Coco51 Sat 15-Jul-17 11:08:04

Ask her how she would have felt if she hadn't a Mum to support her through her young life. This sounds a little like childish jealousy, but none of us can help the way we feel about situations, even if our head tells us one thing our hearts may feel another. Maybe you have assumed that your daughter knows your love for her is just the same as it always was and her actions, unreasonable as they may be, suggest she needs it to be said out loud. That said, she really shouldn't expect you to arrange your life to suit her, especially as you have put your ambitions 'on hold' for so many years. I hope you find a solution

Gemmag Sat 15-Jul-17 11:22:12

Loujoamk....a tricky one, good luck. Very wise comments from rizlett and BlueBelle.

BlueBelle Sat 15-Jul-17 11:41:22

One other thing I thought of can you include her in the girls lives more could she take them to the park or the shops for a couple of hours it might really help if she can bond with them Can you ask her opinion about something they re doing or wearing make her feel 'grown up' and important like you need her advice

W11girl Sat 15-Jul-17 11:44:54

From what you say, it seems to me that she is and has probably always felt insecure...she needs your full attention and doesn't want to share you with anyone...the both of you need to talk this through....there is definitely something underlying.

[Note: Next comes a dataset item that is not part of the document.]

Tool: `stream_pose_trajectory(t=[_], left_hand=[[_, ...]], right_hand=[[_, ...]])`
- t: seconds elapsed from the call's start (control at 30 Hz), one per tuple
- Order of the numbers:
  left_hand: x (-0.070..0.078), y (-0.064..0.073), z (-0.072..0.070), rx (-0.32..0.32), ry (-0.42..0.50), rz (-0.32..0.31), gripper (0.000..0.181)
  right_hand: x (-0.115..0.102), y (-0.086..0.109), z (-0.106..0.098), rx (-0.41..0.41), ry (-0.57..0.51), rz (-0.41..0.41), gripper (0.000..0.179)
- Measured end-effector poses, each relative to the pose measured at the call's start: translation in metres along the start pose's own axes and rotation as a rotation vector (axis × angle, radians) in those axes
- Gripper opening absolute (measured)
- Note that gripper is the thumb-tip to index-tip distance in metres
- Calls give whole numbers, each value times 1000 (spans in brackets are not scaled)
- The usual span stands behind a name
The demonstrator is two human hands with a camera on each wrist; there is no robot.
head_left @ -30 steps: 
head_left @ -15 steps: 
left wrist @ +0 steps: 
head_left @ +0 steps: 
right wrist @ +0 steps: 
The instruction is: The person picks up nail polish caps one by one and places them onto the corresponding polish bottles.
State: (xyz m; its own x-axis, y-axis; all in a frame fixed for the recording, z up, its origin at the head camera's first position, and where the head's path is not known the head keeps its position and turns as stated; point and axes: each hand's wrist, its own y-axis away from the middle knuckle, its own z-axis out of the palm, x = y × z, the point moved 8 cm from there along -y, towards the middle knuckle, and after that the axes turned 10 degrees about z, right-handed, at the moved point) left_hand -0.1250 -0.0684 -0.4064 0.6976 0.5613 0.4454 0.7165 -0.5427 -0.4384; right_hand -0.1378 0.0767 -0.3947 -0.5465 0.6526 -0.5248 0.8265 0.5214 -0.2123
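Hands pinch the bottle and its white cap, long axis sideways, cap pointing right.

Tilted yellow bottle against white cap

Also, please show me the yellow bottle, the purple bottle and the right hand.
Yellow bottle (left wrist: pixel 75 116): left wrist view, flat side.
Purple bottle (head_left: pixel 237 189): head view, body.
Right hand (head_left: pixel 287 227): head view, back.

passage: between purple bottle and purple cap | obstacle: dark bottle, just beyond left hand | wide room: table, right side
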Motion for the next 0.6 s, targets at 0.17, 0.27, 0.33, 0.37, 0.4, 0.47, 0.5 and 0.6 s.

susantrubey Sat 15-Jul-17 12:16:21

My children are and always will be my first priority. Perhaps you should ask yourself why you feel such a strong desire to be needed by young children. Maybe you feel that you failed the first time round. Why do you enjoy going to a concert with somebody else's children and not your own? Why are you lavishing love on other people's children and not your own? Your daughter could probably accept you being in adult company, but not children's. Are you sure you were a good parent? Did you give your daughter what she needed? It seems that you have looked at her misgivings, but not at your own. Give these children up until you repair your relationship with your daughter.